[Dataset excerpts]

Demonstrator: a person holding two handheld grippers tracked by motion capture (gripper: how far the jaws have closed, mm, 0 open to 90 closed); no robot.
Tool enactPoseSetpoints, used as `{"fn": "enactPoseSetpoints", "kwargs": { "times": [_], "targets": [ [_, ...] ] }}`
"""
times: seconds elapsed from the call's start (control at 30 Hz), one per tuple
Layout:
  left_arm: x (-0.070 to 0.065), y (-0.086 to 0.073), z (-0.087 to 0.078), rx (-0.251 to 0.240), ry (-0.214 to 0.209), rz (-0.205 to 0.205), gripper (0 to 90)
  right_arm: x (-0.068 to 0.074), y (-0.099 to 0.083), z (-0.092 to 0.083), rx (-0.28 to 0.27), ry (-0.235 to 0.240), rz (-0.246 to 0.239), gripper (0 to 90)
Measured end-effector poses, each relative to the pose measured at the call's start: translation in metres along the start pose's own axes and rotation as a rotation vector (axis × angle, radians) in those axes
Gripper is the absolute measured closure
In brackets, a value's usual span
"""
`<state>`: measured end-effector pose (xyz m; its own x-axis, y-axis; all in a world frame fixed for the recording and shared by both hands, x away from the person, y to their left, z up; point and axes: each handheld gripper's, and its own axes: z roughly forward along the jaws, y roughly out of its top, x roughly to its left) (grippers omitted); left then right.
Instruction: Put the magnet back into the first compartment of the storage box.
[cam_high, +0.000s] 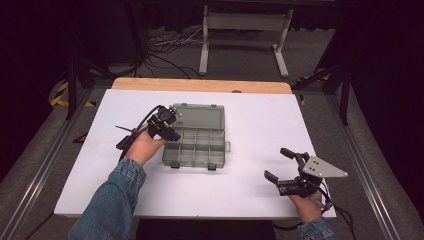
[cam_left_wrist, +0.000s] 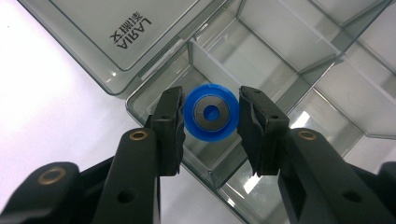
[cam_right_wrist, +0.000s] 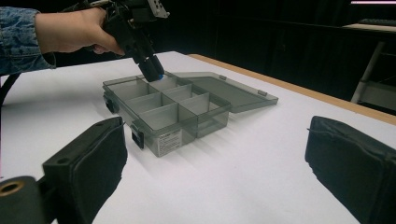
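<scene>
Blue roller (cam_left_wrist: 210, 113), being clamped between left gripper (cam_left_wrist: 211, 122) jaws above organizer box (cam_high: 196, 145) corner compartment: lowering squarely advised before releasing; right gripper (cam_high: 281, 167) resting wide open, empty.

White surface (cam_high: 260, 125) with a wooden far edge, open grey compartment box (cam_high: 197, 142) lying left of centre, lid flat

worktop (cam_high: 260, 125): white sheet, bare wooden strip along far edge
floor beyond far edge: white metal frame (cam_high: 245, 30), loose cables (cam_high: 170, 45)
</scene>
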<state>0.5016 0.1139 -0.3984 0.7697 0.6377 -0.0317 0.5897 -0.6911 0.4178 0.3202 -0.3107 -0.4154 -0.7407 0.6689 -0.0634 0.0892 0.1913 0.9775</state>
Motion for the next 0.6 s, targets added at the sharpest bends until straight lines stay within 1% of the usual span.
{"fn": "enactPoseSetpoints", "kwargs": {
  "times": [0.17,0.2,0.23,0.27,0.3,0.37,0.43,0.53,0.57,0.6],
  "targets": [
    [0.000,0.000,0.001,0.003,0.002,-0.001,60.1,0.000,0.000,0.000,0.001,0.002,-0.001,6.2],
    [0.000,0.000,0.001,0.003,0.003,-0.003,57.4,0.000,0.000,0.000,0.001,0.002,-0.001,6.2],
    [0.000,0.000,0.001,0.002,0.005,-0.006,57.4,0.000,0.000,0.000,0.001,0.002,-0.001,6.2],
    [0.001,0.000,0.001,-0.003,0.001,-0.009,55.3,0.000,0.000,0.000,0.002,0.002,-0.002,6.2],
    [0.000,0.000,0.000,-0.004,0.007,-0.008,53.3,0.000,0.000,0.000,0.001,0.002,-0.001,6.2],
    [-0.002,0.000,-0.002,-0.012,0.017,-0.002,50.6,0.000,0.000,0.000,0.000,0.001,0.001,6.2],
    [-0.004,0.000,-0.004,-0.019,0.014,0.008,49.3,0.000,0.000,0.000,0.001,0.001,0.001,6.2],
    [-0.009,-0.001,-0.012,-0.048,0.013,0.029,44.8,0.000,0.000,0.000,0.002,0.000,0.001,6.2],
    [-0.014,-0.003,-0.019,-0.075,0.015,0.031,42.2,0.000,0.000,0.000,0.002,-0.001,0.000,6.2],
    [-0.015,-0.003,-0.021,-0.090,0.015,0.035,39.8,0.000,0.001,0.000,0.001,-0.001,0.002,6.2]
  ]
}}
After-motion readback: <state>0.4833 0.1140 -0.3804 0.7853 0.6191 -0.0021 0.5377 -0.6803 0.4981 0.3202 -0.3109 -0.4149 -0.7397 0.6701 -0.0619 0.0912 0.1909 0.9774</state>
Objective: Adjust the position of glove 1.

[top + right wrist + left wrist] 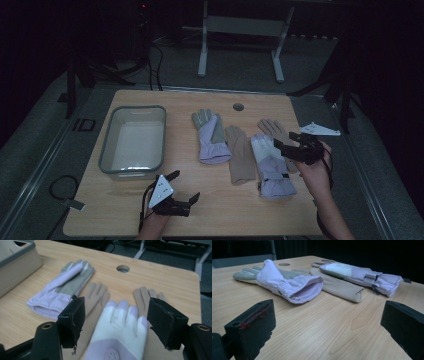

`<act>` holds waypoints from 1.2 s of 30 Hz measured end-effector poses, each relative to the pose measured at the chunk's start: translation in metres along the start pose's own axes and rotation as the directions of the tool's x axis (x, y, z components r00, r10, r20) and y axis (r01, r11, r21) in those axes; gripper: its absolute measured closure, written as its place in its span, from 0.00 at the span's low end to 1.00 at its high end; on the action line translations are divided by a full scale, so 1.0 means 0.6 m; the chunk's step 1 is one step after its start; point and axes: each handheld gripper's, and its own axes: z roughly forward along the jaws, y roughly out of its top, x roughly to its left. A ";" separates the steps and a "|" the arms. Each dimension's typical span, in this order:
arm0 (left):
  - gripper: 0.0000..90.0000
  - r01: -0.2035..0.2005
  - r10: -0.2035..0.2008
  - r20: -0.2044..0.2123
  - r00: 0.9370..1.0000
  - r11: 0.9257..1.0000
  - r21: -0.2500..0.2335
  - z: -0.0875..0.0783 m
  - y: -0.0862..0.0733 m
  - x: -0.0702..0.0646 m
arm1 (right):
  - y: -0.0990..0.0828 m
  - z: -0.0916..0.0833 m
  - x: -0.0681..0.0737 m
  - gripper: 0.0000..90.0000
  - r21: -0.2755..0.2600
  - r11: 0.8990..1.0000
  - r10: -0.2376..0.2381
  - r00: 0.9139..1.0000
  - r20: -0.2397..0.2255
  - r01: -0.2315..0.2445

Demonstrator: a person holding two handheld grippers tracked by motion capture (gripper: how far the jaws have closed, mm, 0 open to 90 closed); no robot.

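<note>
Setting: wooden tabletop point(125, 210) with four gloves laid out and a grey bin point(134, 141) at the left.
Gloves: lilac-and-grey glove point(210, 137) nearest the bin; tan glove point(240, 154) just right of it, their edges touching; white-and-lilac glove point(268, 165) next, lying partly over a second tan glove point(276, 134), whose fingers show beyond it.
Bin: looks empty inside, well apart from the right-hand gloves.
Right gripper point(289, 146): held above the finger end of the white-and-lilac glove point(119, 325), jaws apart, nothing between the pads; the glove lies flat on the tabletop below them.
Left gripper point(186, 187): low at the near edge of the tabletop, jaws wide, empty, pointing toward the cuff of the lilac-and-grey glove point(287, 281).
Step in hand: looks like sorting or collecting the gloves; right gripper is lining up over the white-and-lilac glove, no grasp made yet.
Next move: probably lower the right gripper, pinch one layer of fabric near the fingers or cuff, and lift clear without dragging the tan glove beneath.
Risk: soft cloth may slip or snag its neighbour.
</note>
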 end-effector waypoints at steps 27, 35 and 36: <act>0.00 -0.004 0.004 0.012 1.000 1.000 -0.007 -0.001 -0.001 0.000 | 0.073 0.138 0.101 0.41 0.086 0.987 -0.126 0.984 -0.127 0.137; 0.00 -0.001 0.001 0.011 1.000 1.000 -0.009 -0.001 -0.001 0.000 | 0.085 0.185 0.127 0.42 0.110 0.980 -0.151 0.979 -0.137 0.166; 0.00 -0.001 0.001 0.011 1.000 1.000 -0.008 -0.001 -0.001 0.000 | 0.087 0.190 0.128 0.42 0.114 0.979 -0.152 0.978 -0.142 0.169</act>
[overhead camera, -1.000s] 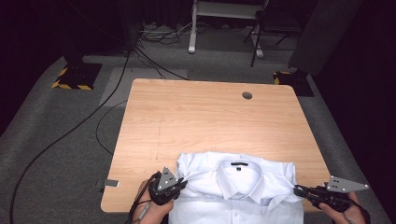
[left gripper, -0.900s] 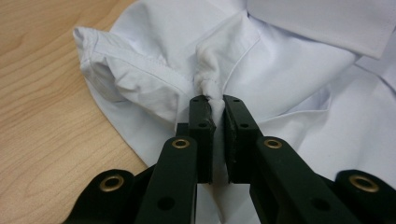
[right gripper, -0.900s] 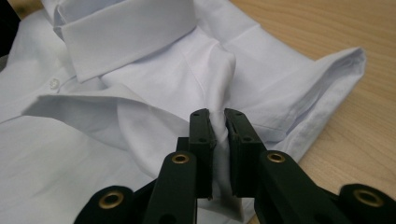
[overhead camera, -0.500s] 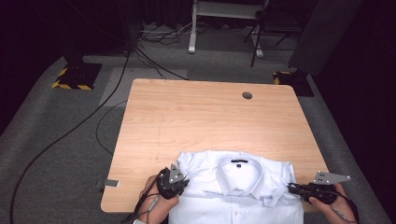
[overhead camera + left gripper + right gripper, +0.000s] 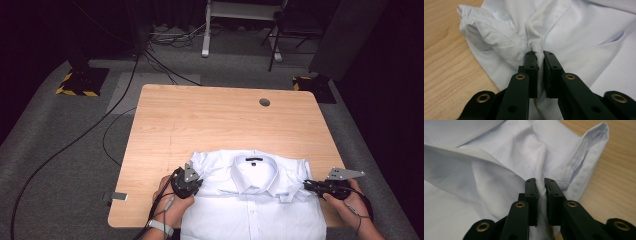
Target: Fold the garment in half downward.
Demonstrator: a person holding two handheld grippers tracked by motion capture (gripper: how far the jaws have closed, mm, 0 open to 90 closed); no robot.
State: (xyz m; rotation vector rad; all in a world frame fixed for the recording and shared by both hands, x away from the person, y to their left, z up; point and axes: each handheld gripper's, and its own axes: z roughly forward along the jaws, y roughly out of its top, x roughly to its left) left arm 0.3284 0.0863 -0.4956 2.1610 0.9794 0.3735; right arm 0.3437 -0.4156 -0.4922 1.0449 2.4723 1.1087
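My left gripper point(image 5: 538, 56) is clamped on a bunched fold of the white shirt point(image 5: 252, 200), the cloth squeezed up between the two black jaws just where the shoulder seam runs in. My right gripper point(image 5: 539, 182) pinches the opposite shoulder the same way, a thin ridge of fabric standing between its jaws. The two gripper views show what the high view cannot: the actual bite of the pads on the cloth, the stitching, and the folded sleeve edge that puffs open beside each grip (on the left of the left gripper view, on the right of the right gripper view), with bare wood beyond it. The high view gives the layout instead: my left gripper point(image 5: 186, 181) and my right gripper point(image 5: 320, 186) sit at the two shoulders, well apart, with the shirt lying buttoned side up at the near edge of the wooden table point(image 5: 210, 120). Its collar point(image 5: 255, 162) points away from me toward the table's middle, and its long axis runs from collar to hem, toward me and over the near edge. The far half of the table carries a round cable hole point(image 5: 264, 102).
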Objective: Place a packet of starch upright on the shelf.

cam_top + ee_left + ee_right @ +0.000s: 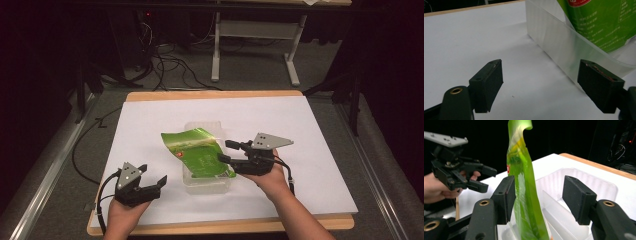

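Green pouch (198,153), one, clear tub (206,181), one, tongs, two

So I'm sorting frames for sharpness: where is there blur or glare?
High view: glare on the green pouch top, dark surroundings. Left gripper view: pouch print soft, jaws sharp. Right gripper view: pouch top smeared and overexposed; left gripper slightly soft.

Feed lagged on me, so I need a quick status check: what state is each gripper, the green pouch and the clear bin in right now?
Left gripper: open, empty, beside the bin.
Right gripper: open, jaws either side of the pouch, not clamped.
Green pouch: inside the bin, standing on edge, its top sticking out above the rim.
Clear plastic bin: upright on the white table, lidless.
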A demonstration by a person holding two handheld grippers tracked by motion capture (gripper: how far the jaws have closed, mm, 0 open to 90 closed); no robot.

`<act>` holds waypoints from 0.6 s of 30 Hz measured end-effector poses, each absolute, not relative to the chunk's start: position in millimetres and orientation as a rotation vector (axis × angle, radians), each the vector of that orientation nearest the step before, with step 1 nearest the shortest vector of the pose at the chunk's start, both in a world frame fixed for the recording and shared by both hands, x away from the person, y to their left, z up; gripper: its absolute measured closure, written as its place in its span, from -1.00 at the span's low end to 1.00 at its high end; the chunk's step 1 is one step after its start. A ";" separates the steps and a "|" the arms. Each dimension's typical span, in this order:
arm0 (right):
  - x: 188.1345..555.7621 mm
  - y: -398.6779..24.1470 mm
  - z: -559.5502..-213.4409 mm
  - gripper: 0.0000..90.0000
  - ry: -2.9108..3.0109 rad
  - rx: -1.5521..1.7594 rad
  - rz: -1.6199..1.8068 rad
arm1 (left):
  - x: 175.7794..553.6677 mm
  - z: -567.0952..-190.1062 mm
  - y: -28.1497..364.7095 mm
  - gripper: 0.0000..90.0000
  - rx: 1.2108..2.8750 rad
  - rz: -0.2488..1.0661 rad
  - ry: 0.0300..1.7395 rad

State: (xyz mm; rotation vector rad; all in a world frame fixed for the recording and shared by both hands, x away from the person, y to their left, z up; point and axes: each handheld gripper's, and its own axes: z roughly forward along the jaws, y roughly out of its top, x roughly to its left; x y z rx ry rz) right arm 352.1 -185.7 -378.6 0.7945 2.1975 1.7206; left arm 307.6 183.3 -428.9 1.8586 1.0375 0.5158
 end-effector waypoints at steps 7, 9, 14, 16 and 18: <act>343.9 -206.0 -383.6 0.00 2.150 0.879 1.664 | 310.1 -429.9 178.5 -0.47 1.858 0.480 1.024; 343.5 -211.4 -384.9 0.02 2.136 0.901 1.634 | 312.1 -430.5 177.9 -0.44 1.862 0.475 1.019; 345.2 -223.5 -389.5 0.09 2.100 0.963 1.587 | 316.5 -431.4 177.2 -0.31 1.848 0.464 1.023; 348.0 -229.1 -395.9 0.15 2.090 1.020 1.555 | 319.0 -431.5 177.8 -0.16 1.827 0.448 1.031; 347.8 -230.3 -397.3 0.16 2.084 1.040 1.548 | 320.9 -432.8 177.7 -0.07 1.819 0.432 1.041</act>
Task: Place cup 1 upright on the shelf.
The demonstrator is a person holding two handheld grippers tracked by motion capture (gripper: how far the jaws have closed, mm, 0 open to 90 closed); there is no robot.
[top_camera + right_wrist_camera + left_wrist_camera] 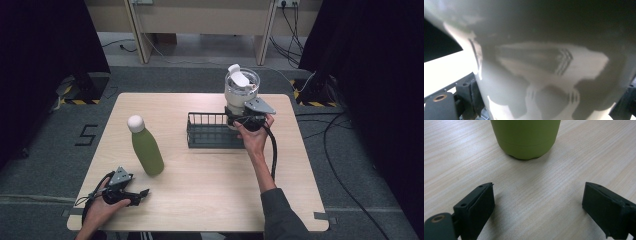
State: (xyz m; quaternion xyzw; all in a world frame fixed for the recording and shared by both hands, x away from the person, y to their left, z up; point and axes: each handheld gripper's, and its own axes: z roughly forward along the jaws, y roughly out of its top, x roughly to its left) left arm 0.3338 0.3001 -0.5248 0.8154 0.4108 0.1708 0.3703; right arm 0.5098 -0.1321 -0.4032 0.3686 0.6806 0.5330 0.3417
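The right hand-held gripper clamps the white jug low, above the wire basket; top-heavy, it could tip. The left hand-held gripper rests wide open, empty, near the green bottle.

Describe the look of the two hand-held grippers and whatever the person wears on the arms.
Both the left gripper and the right gripper are black, each topped by a grey three-cornered plate. Their jaws are blocky black pads with small screw holes. A thick black cable trails from the right one. The right arm wears a dark grey sleeve.
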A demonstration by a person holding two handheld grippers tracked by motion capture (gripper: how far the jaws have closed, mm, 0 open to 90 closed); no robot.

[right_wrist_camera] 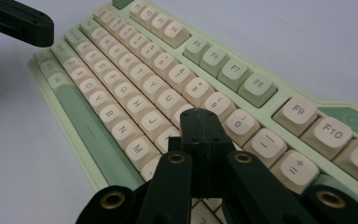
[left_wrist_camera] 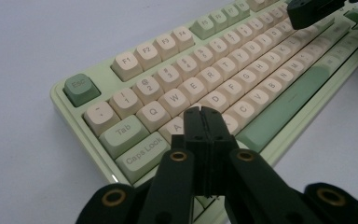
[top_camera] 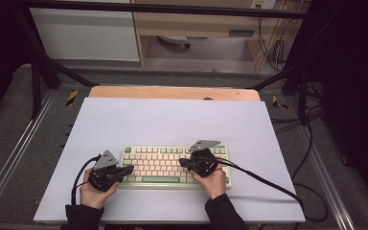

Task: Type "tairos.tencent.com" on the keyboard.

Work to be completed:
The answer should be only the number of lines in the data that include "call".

Solution to this task:
2